WORK INSTRUCTION » Output all of the records word for word and drop the images.
** Opening SOURCE MATERIAL block **
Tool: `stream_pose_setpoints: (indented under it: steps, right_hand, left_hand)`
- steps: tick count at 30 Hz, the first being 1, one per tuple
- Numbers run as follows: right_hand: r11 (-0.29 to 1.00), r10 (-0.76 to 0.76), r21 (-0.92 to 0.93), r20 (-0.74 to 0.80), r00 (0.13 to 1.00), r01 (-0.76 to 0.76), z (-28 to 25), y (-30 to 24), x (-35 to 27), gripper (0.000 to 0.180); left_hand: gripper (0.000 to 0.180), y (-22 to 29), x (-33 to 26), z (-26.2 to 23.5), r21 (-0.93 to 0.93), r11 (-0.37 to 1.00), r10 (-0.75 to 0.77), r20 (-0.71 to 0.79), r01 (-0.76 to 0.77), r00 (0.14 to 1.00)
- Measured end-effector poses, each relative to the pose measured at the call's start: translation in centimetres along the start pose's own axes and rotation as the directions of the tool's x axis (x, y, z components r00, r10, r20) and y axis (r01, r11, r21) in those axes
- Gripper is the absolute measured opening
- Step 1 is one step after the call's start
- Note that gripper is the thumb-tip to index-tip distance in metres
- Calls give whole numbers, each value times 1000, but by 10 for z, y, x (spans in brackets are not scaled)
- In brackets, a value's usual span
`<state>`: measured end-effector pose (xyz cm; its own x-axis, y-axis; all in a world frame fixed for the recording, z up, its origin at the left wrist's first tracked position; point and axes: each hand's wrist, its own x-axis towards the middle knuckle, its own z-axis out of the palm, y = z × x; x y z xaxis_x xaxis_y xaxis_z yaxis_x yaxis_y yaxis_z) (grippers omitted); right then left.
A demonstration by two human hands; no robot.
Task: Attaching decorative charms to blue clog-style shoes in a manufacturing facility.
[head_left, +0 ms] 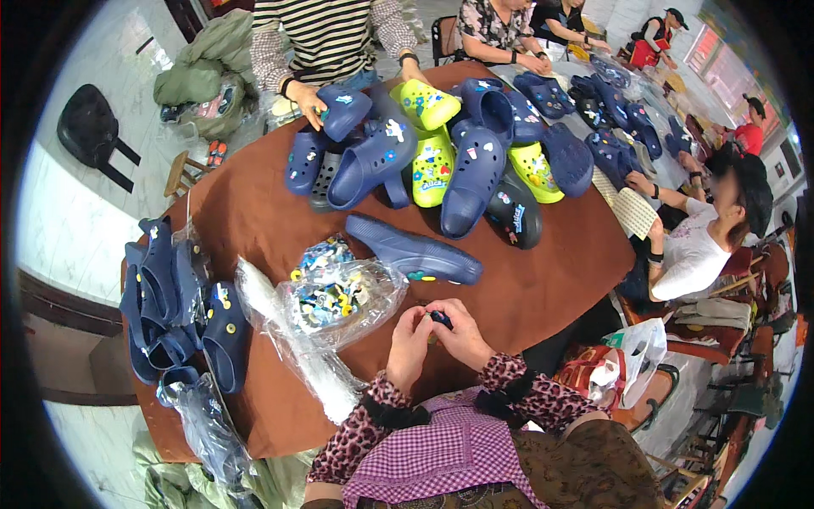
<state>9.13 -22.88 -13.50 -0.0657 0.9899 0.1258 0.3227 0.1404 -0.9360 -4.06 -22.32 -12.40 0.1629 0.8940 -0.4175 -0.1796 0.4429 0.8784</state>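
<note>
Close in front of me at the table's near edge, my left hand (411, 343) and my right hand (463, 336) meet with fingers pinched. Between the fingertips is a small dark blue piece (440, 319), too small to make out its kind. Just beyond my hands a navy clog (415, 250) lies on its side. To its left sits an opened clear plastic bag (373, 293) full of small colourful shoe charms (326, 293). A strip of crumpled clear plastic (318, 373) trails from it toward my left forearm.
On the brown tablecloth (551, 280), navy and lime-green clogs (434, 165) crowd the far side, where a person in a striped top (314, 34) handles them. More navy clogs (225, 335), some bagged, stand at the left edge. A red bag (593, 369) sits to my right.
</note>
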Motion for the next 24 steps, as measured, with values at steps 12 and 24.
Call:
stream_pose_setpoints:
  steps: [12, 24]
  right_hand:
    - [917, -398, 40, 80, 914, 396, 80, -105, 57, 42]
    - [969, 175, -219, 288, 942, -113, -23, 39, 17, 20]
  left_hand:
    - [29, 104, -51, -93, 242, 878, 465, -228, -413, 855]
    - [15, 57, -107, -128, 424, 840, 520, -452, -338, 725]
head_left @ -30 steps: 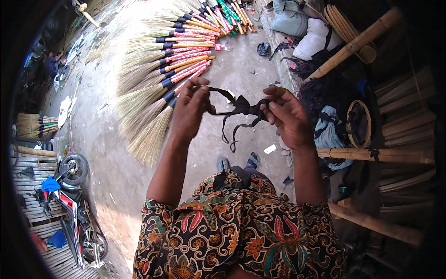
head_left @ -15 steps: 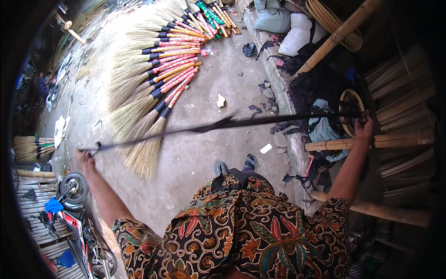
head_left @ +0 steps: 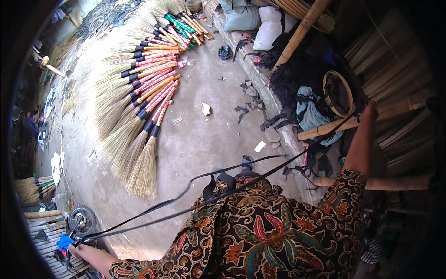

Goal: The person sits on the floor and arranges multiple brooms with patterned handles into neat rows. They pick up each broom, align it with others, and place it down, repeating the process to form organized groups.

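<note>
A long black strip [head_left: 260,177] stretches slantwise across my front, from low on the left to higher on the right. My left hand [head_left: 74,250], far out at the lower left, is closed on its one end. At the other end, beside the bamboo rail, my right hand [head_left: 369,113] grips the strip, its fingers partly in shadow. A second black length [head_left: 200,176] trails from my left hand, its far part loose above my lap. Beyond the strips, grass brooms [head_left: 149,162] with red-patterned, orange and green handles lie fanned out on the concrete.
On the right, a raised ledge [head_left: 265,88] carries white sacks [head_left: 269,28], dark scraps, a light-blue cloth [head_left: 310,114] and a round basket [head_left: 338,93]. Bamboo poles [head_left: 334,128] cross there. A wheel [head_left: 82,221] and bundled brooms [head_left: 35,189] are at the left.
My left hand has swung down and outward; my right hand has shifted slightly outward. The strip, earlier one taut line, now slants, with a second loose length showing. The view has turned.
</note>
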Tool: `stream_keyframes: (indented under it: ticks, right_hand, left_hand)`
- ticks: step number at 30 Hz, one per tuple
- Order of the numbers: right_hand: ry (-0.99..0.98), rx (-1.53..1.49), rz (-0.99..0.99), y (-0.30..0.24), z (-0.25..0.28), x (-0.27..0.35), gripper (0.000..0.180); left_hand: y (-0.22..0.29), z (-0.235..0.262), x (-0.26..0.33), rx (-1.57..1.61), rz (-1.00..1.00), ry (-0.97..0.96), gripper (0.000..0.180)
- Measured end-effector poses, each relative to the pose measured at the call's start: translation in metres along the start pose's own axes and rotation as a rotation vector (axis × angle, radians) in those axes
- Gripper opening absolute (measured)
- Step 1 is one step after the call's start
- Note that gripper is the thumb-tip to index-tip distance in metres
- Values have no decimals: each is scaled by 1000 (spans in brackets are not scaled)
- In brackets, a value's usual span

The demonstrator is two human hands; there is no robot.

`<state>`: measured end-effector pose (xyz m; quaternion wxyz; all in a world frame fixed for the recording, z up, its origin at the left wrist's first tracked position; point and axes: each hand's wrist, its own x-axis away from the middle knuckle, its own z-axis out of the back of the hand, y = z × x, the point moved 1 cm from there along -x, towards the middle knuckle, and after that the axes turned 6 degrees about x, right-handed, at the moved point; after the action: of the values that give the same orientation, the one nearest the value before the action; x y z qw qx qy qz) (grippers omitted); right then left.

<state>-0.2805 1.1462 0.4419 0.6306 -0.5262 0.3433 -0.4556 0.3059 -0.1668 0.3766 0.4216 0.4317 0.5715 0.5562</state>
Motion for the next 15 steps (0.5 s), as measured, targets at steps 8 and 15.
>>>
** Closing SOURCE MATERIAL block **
WRITTEN REPLY »
Tool: `stream_pose_setpoints: (indented under it: steps, right_hand, left_hand)`
- steps: tick count at 30 Hz, the first being 1, one per tuple
- Numbers run as follows: right_hand: r11 (-0.29 to 1.00), r10 (-0.76 to 0.76), r21 (-0.92 to 0.93), r20 (-0.74 to 0.80), r00 (0.13 to 1.00), r01 (-0.76 to 0.76), z (-28 to 25), y (-30 to 24), x (-35 to 27), gripper (0.000 to 0.180); left_hand: gripper (0.000 to 0.180), y (-22 to 29), x (-33 to 26), z (-26.2 to 23.5), r21 (-0.93 to 0.93), r11 (-0.37 to 1.00), r10 (-0.75 to 0.77), r20 (-0.71 to 0.79), r01 (-0.76 to 0.77), r00 (0.14 to 1.00)
- Measured end-effector poses, each relative to the pose measured at the call's start: translation in centimetres along the start pose's own axes and rotation as the directions of the tool's x axis (x, y, z components r00, r10, r20) and y axis (r01, r11, r21) in those axes
- Gripper is the absolute measured opening
- Step 1 is one step after the call's start
- Note that gripper is the thumb-tip to index-tip distance in metres
- Calls give whole numbers, each value times 1000, but by 10 for z, y, x (spans in brackets are not scaled)
- In brackets, a value's usual span
`<state>`: measured end-effector pose (xyz cm; its own x-axis, y-axis; all in a world frame fixed for the recording, z up, its origin at the left wrist's first tracked position; point and axes: each hand's wrist, its own x-axis towards the middle knuckle, its own z-axis out of the palm, y = z × x; x y z xaxis_x xaxis_y xaxis_z yaxis_x yaxis_y yaxis_z) (grippers omitted); right then left.
A demonstration by two human hands; no robot.
Task: Attaching decorative charms to blue clog-style shoes in a manufacturing facility.
[head_left, +0 ms] 
<state>9.13 -22.88 -13.50 -0.0657 0.9899 0.1258 0.3227 0.1404 -0.9360 -4.06 -22.32 -12.40 0.1629 0.8940 -0.4175 -0.1796 0.4429 0.8784</state>
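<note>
Close in front of me at the table's near edge, my left hand (411, 343) and my right hand (463, 336) meet with fingers pinched. Between the fingertips is a small dark blue piece (440, 319), too small to make out its kind. Just beyond my hands a navy clog (415, 250) lies on its side. To its left sits an opened clear plastic bag (373, 293) full of small colourful shoe charms (326, 293). A strip of crumpled clear plastic (318, 373) trails from it toward my left forearm.
On the brown tablecloth (551, 280), navy and lime-green clogs (434, 165) crowd the far side, where a person in a striped top (314, 34) handles them. More navy clogs (225, 335), some bagged, stand at the left edge. A red bag (593, 369) sits to my right.
</note>
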Motion for the next 24 steps, as measured, with values at steps 12 and 24.
Call:
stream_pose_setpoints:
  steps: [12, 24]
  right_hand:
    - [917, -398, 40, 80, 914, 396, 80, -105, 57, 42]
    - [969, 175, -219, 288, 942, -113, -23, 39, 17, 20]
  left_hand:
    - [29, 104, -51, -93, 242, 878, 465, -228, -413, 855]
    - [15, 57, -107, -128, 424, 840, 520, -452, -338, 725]
head_left @ -30 steps: 
head_left @ -15 steps: 
head_left @ +0 steps: 

Goal: The person sits on the floor and arranges multiple brooms with patterned handles into neat rows. They pick up each broom, align it with others, and place it down, repeating the process to form organized groups.

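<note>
A long black strip [head_left: 260,177] stretches slantwise across my front, from low on the left to higher on the right. My left hand [head_left: 74,250], far out at the lower left, is closed on its one end. At the other end, beside the bamboo rail, my right hand [head_left: 369,113] grips the strip, its fingers partly in shadow. A second black length [head_left: 200,176] trails from my left hand, its far part loose above my lap. Beyond the strips, grass brooms [head_left: 149,162] with red-patterned, orange and green handles lie fanned out on the concrete.
On the right, a raised ledge [head_left: 265,88] carries white sacks [head_left: 269,28], dark scraps, a light-blue cloth [head_left: 310,114] and a round basket [head_left: 338,93]. Bamboo poles [head_left: 334,128] cross there. A wheel [head_left: 82,221] and bundled brooms [head_left: 35,189] are at the left.
My left hand has swung down and outward; my right hand has shifted slightly outward. The strip, earlier one taut line, now slants, with a second loose length showing. The view has turned.
</note>
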Tool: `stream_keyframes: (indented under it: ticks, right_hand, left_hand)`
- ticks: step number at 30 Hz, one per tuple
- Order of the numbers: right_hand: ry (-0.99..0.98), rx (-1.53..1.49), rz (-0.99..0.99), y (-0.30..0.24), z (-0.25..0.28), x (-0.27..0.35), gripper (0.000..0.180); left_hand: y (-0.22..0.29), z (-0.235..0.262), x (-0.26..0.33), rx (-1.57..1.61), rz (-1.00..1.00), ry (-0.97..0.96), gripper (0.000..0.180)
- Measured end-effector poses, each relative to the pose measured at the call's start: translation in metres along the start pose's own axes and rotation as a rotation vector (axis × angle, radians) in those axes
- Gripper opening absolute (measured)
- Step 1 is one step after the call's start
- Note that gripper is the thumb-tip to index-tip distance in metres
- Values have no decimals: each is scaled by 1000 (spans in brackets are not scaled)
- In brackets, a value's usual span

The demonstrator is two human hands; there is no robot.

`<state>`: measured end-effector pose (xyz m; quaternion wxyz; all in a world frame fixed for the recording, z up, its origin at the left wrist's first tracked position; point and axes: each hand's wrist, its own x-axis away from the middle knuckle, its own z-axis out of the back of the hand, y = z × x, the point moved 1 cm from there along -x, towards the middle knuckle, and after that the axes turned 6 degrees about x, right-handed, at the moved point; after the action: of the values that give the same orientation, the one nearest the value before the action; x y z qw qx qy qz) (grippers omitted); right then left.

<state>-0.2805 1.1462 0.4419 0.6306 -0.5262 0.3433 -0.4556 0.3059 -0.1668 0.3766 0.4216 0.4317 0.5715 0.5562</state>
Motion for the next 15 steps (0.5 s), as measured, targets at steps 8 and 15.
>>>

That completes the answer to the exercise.